What inspired “Birdless Cage”?
That was one of the very few songs where the title came first, and the rest of the lyrics just fell into place. I don’t remember exactly where the phrase “birdless cage” came from, but the moment it entered my head I started writing the song around it. It came really quickly, because those first words seemed to embody such a distinct feeling of emptiness that lent itself to more and more imagery. The song turned into an exploration of hopelessly unrequited love, and I think for that reason it seems to have connected with a lot of listeners.
Do you remember the day you wrote “Dialogues”?
“Dialogues” came to us in bits and pieces, but I do distinctly remember coming up with certain parts of the song. The verse came to us first, and we recorded an early version of it that felt like it had a lot of potential – but it was probably a few months before we kind of stumbled upon a chorus that felt natural. At that point we realized it was the kind of song that we could take to a lot of different places, to turn it into the mid-album “journey”-type song that it eventually became. Once we started seeing the parallels between this song and our earlier track “Monologues” (hence the title), we leaned into the thematic and symbolic connections between the two songs.
What inspired “Bask”?
“Bask” is one of our darkest and heaviest songs musically, which accurately reflects the dark lyrical themes of questioning one’s sanity and perception of reality.

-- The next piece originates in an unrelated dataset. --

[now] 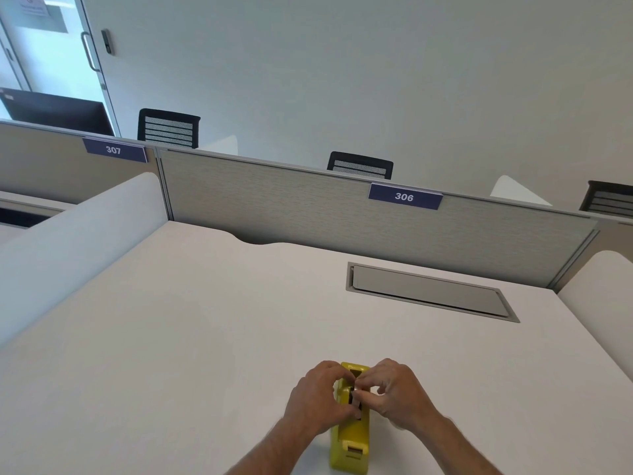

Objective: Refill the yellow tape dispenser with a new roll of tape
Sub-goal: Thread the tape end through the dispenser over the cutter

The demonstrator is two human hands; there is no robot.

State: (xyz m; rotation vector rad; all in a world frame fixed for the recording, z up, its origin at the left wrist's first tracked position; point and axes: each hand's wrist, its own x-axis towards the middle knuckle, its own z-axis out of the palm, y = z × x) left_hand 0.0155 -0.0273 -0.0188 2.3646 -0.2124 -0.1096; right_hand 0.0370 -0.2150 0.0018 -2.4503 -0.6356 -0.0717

The song, as it exists in the specific narrative of the record, is more or less about the main character going insane; in a more general sense it’s about grappling with the conclusion that the mind is fundamentally flawed in one way or another.
What is the best show you ever played?
We have a few different answers to that question – certain shows stand out in our memory as being great for a lot of different reasons. In 2015 we got flown out to LA to play the Fonda Theater with The Devil Wears Prada, for probably our biggest crowd ever, and that was obviously an amazing experience. On the other hand, one of our most enjoyable performances ever was an acoustic wedding gig for a longtime fan. Sometimes intimacy is what makes for the most rewarding live experiences.
What are your plans for 2018?
We’re currently working on setting up some tour dates – at this point it’s definitely a financial challenge, but we’re hoping to reach as many cities as possible within the next few months! On top of that we have a few acoustic and alternate versions of new songs coming soon, and we’re always writing new stuff. So we’ll probably be releasing some new music via our side projects in the short term as well!